We are getting to a point already, where this person is probably not Jesus from the points above. However, it could be.
Well, who could this David be? From what I mentioned already, it could be the following separate things:
a) It could be David from the Old Testament being resurrected to reign under a new united kingdom (another user mentioned this) as this chapter also mentions the resurrection of the dead.
b) This could be another future David character who emerges from Judah, from Ephraim, or either.
c) This could be the son of David, which it does not say - however, people generally assume this.
d) This could be all of these interpretations happening at different times. In other words, it could be a, b and c. There is nothing that says a prophecy cannot be fulfilled many times, and many of them are (such as pronouncements of the cursings and blessings in Leviticus 26 happening over and over again.)
I will suggest a radical interpretation, but one that makes sense to me as a possibility. This is that David is not Jesus, but his Father, who will incarnate (take on flesh) at a future time. I say this because of many things, mainly Revelation 22:16 working together with John 3:16. In Revelation 22:16, Jesus is the "root and offspring" of David. Offspring means, Jesus is David's literal son. The only David he could be referring to here is David from Ezekiel 37. The problem is, that John 3:16 says Jesus is the Only Begotten Son of God (Elohim). My interpretation from this is that David = Elohim incarnating in the same manner that the Son incarnated. Thus, there are two Messiahs. The future David would be both a descendant of Ephraim and partially of Judah through the seed of Jesse, and would bring together the kingdoms and create world peace (Ezekiel 37:26). This is an interesting view, which is somewhat different than what people are looking.
In Judaism, they teach there are two Messiahs, but they deny Jesus being either of them. In the New Testament, Jesus is referred to as "the Savior of the world." The Hebrew word for "Savior" is "Mosiah" and one of the two Messiahs in Judaism is the "Mosiah." Judaism teaches the Mosiah will be born through Ephraim, but the Bible does not say this, they are assuming this and then attribute scriptures in a pattern which sometimes makes no sense to either Judah or Ephraim.

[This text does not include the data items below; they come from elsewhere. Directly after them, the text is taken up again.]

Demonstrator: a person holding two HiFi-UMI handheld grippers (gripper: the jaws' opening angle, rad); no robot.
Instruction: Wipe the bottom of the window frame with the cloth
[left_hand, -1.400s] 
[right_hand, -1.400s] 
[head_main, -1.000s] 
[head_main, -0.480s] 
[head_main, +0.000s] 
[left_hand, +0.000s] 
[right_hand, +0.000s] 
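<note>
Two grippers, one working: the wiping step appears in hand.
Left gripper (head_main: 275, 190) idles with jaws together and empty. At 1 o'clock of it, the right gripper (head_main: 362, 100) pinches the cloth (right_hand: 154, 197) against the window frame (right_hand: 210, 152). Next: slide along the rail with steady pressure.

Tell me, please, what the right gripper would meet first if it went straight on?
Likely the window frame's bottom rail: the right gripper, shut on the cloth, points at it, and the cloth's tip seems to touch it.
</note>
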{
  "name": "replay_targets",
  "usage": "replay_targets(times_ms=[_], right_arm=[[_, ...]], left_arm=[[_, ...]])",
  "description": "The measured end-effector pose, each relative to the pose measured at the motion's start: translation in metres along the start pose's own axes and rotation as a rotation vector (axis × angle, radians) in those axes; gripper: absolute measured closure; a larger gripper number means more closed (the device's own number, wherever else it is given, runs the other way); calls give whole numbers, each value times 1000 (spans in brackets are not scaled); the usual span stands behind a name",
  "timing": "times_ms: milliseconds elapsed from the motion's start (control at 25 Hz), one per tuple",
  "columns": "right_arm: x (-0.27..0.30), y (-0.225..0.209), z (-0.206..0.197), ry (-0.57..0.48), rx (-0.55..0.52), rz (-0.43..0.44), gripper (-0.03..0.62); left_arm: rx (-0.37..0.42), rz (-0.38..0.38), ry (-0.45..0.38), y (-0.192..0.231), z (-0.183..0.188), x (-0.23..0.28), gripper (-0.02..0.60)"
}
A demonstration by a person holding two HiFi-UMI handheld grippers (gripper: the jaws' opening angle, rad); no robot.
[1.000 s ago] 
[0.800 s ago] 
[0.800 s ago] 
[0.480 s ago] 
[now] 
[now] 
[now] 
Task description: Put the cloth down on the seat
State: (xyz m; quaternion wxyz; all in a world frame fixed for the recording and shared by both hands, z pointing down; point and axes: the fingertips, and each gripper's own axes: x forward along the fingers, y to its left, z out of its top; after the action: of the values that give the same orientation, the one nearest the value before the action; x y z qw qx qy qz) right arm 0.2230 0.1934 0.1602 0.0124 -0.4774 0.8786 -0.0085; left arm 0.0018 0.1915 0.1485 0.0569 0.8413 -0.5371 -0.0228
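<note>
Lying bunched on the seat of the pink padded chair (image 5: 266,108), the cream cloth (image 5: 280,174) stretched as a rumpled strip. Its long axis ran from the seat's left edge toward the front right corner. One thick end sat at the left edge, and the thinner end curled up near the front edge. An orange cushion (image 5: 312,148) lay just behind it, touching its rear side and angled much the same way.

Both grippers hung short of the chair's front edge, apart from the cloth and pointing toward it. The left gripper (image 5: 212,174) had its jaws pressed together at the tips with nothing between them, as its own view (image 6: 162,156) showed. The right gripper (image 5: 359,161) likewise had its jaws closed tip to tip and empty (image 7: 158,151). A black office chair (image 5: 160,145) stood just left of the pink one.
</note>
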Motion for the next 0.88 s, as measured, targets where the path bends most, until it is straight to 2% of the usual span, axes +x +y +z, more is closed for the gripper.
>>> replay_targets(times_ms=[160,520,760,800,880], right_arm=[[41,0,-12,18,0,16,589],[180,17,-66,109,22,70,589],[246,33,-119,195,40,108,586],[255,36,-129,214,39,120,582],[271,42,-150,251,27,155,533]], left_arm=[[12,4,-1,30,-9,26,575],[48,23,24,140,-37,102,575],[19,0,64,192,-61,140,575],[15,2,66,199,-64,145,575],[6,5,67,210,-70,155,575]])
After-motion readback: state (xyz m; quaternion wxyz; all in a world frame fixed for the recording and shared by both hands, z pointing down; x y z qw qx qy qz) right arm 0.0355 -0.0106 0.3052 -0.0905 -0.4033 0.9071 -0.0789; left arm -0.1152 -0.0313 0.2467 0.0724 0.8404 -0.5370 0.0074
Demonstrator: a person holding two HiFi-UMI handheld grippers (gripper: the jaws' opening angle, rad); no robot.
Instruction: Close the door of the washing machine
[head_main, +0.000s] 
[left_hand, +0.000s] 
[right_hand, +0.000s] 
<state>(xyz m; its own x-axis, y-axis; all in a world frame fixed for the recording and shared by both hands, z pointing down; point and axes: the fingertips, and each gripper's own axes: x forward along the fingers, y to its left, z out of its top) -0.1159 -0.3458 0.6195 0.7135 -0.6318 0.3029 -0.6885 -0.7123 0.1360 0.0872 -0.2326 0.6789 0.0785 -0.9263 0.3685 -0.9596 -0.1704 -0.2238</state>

It would be interesting if the Father incarnated through Ephraim and began building the kingdom, only to pass it to his son later when he returns in the clouds of heaven. I think that would be like an "ultimate fulfillment" of these scriptures as Jesus says that he does not do anything, but what he sees the Father do.
This is my own view from reading it, and makes sense with the passages. Thus you have the son of David and the offspring of David actually being the son of God, who incarnates as a person named David, who is Ezekiel 37. However, this passage can also be interpreted to mean the things which I mentioned above. Actually, all of those interpretations make somewhat sense. That is why you will not really know until the kingdom is restored to Israel, and the end times events play out.
I actually think that modern Christianity is taking things out of context in various passages, making a good leader who is a great unifier and builder of peace into an evil person, but the actual evil person will sneak onto the scene later and it will be someone that nobody will expect. Hope that helps.